I was lucky to be able to sit down with the school head after a campus tour. Buffy Cushman-Patz is the founder of SEEQS and she differentiates the sustainable education that she does from more traditional understandings of environmental education; “environmental education is about knowing things that relate to the environment and how it works, sustainability is a way of living.” When asked what the most important lesson students would take away from their time at SEEQS, she said that “knowing they are in control of their own learning and know what quality is based on internal standards.“ Before founding SEEQS, Cushman-Patz left a Geology PhD program at UH with a Master’s in order to teach in K-12 in public schools, charter schools, and private schools because she loved teaching.

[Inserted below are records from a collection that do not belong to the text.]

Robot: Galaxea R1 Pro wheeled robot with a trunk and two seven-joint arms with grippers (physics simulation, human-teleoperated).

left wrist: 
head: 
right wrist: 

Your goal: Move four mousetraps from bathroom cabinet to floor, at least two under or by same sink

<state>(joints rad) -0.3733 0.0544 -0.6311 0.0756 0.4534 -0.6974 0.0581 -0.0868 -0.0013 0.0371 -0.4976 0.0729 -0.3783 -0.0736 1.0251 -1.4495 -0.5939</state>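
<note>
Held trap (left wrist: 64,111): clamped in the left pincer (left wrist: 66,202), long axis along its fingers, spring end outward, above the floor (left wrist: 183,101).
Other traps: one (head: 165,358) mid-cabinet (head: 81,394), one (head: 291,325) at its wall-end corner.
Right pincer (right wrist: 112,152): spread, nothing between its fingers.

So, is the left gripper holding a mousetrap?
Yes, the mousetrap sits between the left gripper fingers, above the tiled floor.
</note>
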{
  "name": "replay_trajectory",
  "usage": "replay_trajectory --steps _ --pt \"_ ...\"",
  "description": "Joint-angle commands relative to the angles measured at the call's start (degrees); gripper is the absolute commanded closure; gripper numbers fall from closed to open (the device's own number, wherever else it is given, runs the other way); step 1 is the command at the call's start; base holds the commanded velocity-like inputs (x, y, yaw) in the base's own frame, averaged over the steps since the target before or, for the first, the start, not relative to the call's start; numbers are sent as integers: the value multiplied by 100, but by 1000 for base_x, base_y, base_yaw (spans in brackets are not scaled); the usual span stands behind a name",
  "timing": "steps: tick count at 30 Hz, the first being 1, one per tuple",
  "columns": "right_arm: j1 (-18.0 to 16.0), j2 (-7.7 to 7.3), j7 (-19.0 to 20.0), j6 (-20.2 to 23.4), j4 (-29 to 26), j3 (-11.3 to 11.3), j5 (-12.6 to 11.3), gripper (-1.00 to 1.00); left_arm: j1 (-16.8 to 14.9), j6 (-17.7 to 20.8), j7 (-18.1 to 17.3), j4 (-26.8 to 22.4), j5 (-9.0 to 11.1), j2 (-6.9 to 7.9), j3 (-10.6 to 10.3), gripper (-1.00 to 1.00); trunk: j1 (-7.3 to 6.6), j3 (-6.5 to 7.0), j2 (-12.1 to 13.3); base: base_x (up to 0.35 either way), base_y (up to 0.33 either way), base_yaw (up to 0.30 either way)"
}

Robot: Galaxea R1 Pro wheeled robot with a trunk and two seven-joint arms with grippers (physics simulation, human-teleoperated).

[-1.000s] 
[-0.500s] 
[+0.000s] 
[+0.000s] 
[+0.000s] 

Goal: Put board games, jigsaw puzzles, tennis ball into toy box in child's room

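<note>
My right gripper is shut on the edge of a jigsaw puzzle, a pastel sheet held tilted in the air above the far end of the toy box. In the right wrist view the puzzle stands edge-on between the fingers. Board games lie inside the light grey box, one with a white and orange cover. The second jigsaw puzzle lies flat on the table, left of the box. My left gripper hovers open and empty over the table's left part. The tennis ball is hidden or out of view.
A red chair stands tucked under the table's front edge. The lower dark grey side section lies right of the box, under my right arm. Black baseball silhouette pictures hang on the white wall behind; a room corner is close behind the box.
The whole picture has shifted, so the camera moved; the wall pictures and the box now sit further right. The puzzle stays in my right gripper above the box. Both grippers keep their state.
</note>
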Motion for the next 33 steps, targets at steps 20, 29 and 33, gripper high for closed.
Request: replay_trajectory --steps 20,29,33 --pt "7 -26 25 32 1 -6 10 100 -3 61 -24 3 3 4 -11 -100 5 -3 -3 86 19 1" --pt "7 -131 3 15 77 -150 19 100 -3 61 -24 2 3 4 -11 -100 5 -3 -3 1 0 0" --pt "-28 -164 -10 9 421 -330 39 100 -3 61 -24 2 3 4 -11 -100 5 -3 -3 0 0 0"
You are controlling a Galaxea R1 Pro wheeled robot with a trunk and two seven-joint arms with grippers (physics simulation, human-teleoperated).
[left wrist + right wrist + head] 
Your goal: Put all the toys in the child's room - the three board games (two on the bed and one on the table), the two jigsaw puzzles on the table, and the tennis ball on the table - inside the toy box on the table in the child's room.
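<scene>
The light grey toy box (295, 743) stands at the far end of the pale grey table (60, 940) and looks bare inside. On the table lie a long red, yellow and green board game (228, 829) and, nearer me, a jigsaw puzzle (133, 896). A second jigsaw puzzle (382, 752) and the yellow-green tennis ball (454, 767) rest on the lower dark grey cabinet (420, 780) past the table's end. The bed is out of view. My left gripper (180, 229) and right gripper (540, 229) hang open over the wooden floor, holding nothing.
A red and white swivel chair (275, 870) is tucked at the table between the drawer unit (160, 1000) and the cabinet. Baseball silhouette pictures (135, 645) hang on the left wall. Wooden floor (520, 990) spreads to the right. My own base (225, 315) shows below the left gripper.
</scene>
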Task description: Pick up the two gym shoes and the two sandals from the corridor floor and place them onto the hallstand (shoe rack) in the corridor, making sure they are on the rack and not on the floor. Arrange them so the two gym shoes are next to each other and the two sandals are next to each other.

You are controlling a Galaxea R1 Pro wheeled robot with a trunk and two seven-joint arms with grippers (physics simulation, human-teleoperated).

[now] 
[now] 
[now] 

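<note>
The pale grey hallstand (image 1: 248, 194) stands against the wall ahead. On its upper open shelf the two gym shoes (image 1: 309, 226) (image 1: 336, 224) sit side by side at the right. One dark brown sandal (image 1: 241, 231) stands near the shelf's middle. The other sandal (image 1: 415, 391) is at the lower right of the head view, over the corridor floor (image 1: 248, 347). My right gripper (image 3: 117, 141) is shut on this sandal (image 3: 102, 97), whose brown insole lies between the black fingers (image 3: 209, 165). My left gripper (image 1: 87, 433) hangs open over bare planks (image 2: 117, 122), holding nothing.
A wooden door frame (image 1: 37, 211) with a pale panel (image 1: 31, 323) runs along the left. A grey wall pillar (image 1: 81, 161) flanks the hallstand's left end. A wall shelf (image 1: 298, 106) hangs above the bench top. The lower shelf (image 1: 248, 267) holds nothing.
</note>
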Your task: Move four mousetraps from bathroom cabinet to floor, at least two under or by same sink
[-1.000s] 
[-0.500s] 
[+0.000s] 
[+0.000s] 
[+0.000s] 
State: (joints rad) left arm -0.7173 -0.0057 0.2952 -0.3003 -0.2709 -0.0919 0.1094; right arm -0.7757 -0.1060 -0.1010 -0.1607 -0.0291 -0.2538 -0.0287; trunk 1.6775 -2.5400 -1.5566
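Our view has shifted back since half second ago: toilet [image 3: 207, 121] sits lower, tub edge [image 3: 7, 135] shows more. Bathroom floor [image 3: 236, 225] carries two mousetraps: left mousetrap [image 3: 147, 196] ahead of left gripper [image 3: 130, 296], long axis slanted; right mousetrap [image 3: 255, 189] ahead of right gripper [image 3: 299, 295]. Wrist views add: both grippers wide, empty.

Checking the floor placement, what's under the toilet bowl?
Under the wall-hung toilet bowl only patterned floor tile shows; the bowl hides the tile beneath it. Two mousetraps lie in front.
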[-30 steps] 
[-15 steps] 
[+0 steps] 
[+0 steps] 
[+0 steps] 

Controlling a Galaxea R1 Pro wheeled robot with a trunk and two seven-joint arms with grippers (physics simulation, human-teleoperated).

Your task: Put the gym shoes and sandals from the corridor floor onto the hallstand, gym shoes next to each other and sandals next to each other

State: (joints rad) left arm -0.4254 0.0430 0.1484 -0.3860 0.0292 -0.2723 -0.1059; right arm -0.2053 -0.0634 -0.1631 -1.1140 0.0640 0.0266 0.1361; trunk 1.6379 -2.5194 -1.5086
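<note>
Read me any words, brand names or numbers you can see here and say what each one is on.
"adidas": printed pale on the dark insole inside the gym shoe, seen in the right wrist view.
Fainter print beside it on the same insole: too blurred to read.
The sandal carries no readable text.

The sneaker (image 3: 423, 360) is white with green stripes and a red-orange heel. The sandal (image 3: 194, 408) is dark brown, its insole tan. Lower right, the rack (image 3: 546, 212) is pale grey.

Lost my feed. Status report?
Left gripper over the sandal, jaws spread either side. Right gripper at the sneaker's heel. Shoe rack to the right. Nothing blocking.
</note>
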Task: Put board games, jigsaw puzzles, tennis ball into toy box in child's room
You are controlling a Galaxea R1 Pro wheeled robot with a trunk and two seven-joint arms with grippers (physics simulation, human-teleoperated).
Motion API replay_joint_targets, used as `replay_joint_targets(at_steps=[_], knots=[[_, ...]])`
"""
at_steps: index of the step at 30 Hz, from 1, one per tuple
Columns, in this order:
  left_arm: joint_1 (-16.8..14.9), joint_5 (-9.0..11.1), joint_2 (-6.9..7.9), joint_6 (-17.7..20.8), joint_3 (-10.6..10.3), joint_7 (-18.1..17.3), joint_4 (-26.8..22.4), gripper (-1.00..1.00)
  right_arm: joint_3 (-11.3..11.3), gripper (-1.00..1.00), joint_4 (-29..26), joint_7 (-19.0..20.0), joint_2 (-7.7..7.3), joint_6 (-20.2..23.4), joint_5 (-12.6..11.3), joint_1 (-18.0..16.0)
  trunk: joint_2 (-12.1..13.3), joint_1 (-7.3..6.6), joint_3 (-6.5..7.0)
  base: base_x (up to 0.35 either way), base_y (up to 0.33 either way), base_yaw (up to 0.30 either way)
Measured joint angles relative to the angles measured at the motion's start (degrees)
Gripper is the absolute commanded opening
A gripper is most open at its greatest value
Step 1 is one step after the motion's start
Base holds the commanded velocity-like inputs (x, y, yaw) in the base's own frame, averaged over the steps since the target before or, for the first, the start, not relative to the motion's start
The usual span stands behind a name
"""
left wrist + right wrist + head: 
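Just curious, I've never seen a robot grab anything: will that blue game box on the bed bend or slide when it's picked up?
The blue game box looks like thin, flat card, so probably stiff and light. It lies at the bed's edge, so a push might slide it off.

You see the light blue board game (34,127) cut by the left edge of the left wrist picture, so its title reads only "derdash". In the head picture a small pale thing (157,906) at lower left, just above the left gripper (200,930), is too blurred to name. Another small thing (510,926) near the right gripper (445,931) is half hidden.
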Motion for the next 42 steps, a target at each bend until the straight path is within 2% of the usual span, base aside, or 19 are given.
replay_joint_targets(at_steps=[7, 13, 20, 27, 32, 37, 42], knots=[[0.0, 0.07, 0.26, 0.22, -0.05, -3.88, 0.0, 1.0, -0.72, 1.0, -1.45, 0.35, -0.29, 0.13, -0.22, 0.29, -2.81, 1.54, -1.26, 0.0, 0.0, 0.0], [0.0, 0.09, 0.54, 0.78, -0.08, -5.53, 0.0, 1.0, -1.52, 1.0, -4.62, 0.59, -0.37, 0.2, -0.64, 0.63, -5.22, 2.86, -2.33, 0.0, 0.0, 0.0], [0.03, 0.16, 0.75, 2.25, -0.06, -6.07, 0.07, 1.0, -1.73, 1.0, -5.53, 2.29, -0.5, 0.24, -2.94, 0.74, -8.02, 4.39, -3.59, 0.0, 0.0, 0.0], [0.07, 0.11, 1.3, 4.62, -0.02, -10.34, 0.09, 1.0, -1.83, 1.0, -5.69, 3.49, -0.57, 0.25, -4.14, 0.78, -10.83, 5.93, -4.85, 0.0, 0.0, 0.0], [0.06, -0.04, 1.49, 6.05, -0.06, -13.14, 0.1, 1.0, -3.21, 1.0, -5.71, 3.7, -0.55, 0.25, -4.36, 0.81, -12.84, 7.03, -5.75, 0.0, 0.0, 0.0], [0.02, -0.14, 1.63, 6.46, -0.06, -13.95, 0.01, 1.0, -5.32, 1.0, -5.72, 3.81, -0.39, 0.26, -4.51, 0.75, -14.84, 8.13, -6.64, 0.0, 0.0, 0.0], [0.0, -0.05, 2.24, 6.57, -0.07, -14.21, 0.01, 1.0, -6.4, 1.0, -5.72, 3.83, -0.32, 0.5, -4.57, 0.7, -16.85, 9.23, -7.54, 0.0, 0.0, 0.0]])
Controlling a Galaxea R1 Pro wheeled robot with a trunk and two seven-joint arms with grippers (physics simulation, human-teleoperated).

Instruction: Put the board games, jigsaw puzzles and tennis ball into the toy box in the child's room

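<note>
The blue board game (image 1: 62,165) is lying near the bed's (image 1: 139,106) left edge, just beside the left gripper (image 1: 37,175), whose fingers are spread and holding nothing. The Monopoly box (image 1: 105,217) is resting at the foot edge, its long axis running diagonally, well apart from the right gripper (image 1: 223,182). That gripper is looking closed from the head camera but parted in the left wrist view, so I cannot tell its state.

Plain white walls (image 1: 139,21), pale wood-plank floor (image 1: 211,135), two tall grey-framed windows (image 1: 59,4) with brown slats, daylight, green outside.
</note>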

During our interview, Buffy credits the same frustration that led her to leave academia to drive her to start a school: limited scope. Geologists and biologists could be collaborating to address common challenges but instead are developing parallel bodies of knowledge. Educators are not expected to be whole people, and are overwhelmingly pressured to focus on very traditional classroom models. Students don’t expect educators to have lives outside of their classrooms, and in other schools she taught in, “they got weirded out if they learned that I was in an ultimate frisbee tournament over the weekend.” Wondering how “humans with conflicting interests exist with finite shared resources” unless they begin thinking outside the box, Cushman-Patz learned about the MEd in School Development at Harvard while working at the National Science Foundation’s Office of Legislative and Public Affairs for the Albert Einstein Distinguished Educator Fellowship. She dedicated a year to the program, making sure every class assignment was in service of her dream school.
Buffy Cushman-Patz’s dream seems to have become a reality. While on my school visit, I was led by a 6th and 8th grade student who gushed excitedly about what they were currently working on,like a bicycle that could charge a cell phone, as well as previous year’s projects, like the aquaponic tilapia pond (dubbed Aqua Pono). Middle schoolers rarely gush about anything, much less schoolwork. The SEEQS model is doing a wonderful job keeping the love of learning alive for students, and encouraging them to have the skills to succeed in a sustainable future.